La CGT met en garde contre des "mutations forcées et départs en retraite non souhaités", alors qu'une réorganisation est déjà en cours chez Nestlé-France. Contactée par l'AFP, la direction du groupe en France s'est refusée à tout commentaire.

La volonté de l'entreprise est "d'homogénéiser et d'externaliser" ses fonctions support principalement par le biais de "Nestlé in the Market" (NiM), "une grosse superstructure qui engloberait tout", explique à l'AFP Vanessa Cotton, déléguée du personnel. Elle fait part d'une "inquiétude forte" car "l'entreprise affiche sa volonté d'aller vite". La CGT évoque des négociations sur les mesures d'accompagnement au départ "jusqu'en septembre" pour un projet qui doit être "bouclé" en fin d'année.

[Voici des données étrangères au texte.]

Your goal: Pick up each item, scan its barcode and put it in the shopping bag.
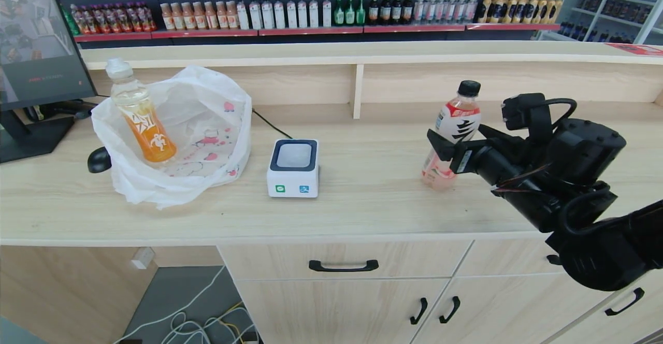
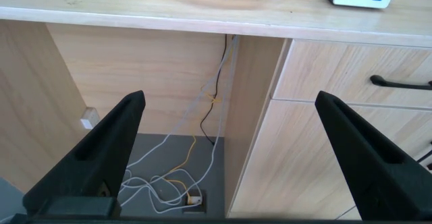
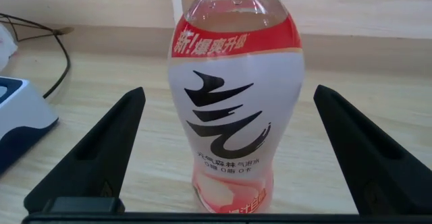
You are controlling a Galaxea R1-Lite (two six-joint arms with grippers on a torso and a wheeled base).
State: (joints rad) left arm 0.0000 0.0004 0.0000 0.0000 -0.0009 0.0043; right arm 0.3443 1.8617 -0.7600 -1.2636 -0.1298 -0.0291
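The right pincer point(image 3: 228, 89) is spread wide, and the pink bottle point(image 3: 233, 136) is stood upright on the desk point(image 3: 101, 82) between its 2 fingers, touched by neither. The left pincer point(image 2: 229, 94) is likewise released, below the desk's edge.

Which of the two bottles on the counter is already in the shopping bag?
The orange drink bottle with the white cap, standing in the white bag; the pink black-capped bottle stands on the bare counter.

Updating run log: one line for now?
right gripper: jaws open, flanking pink bottle | left gripper: open, facing cabinet | orange bottle: in shopping bag
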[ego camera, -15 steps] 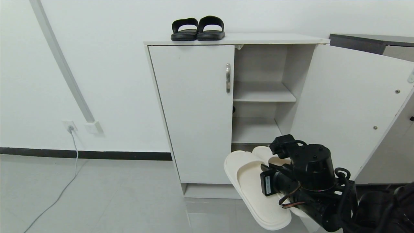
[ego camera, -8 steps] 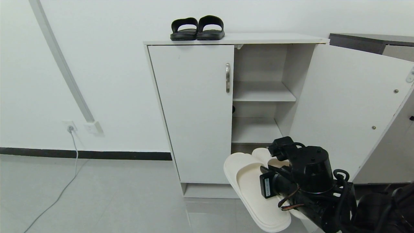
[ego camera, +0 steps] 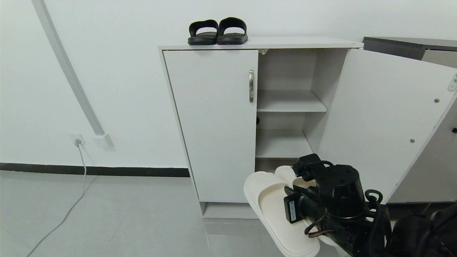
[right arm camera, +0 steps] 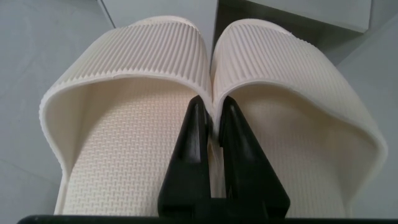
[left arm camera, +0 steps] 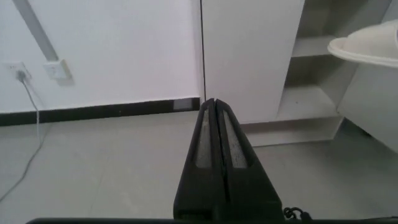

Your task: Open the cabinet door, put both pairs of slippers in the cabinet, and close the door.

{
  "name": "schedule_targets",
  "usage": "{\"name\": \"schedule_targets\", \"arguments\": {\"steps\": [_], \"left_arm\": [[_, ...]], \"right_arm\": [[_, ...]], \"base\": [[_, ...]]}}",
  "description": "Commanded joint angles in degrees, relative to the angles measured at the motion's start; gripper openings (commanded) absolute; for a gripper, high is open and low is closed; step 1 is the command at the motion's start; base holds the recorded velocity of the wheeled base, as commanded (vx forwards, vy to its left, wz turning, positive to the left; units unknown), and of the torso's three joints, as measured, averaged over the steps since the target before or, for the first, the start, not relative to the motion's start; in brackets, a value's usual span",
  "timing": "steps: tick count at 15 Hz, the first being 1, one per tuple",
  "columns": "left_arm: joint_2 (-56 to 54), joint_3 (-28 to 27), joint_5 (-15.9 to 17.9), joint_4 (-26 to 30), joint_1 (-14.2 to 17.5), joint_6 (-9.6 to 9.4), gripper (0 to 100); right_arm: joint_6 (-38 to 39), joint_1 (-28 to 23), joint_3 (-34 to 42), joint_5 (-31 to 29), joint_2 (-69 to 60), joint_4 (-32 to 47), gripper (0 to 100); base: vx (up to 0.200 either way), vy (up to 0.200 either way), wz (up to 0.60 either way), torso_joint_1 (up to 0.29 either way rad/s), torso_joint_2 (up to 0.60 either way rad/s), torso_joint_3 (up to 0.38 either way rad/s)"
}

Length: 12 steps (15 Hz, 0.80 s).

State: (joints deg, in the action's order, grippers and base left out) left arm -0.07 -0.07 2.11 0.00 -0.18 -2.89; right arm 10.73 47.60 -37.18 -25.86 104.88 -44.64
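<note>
A white cabinet (ego camera: 214, 125) stands against the wall, its right door (ego camera: 378, 117) swung open on bare shelves (ego camera: 285, 101). A pair of black slippers (ego camera: 217, 31) sits on the cabinet top. My right gripper (right arm camera: 211, 121) is shut on a pair of cream slippers (ego camera: 271, 203) (right arm camera: 155, 68), pinching their inner straps together and holding them in the air in front of the open compartment's lower part. The left gripper (left arm camera: 215, 124) is shut with nothing in it, above the floor left of the cabinet; one cream slipper's tip (left arm camera: 367, 46) shows beyond it.
The left cabinet door (ego camera: 210, 121) is closed, with a metal handle (ego camera: 251, 85). A wall socket with a grey cable (ego camera: 76, 141) is at the left. A darker cabinet (ego camera: 410, 48) stands behind the open door. Grey floor (ego camera: 107, 214) lies free at left.
My right arm has shifted the cream slippers slightly to the left and lower in front of the cabinet. The black slippers and the doors stay as they were.
</note>
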Motion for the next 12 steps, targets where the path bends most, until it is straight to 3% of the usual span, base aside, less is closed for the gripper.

Des précisions d'ici le mois d'avril

D'ici avril, la direction étudiera chaque métier pour voir ce qui peut être "simplifié, standardisé ou délocalisé", résume Patrick Fernand. Ensuite, elle présentera "ses conclusions" avec les "impacts sociaux" qui en découlent, selon le délégué CGT.

La réorganisation des services en France fait partie d'un plan mondial intitulé Nestlé Business Excellence (NBE). Il doit permettre à Nestlé, selon la présentation faite l'été dernier aux investisseurs, de réaliser des gains "en temps et efficacité, rapidité et agilité, qualité et conformité, engagement du personnel et rentabilité". Nestlé compte en France 22 sites industriels et 5 centres de recherche, selon son site internet.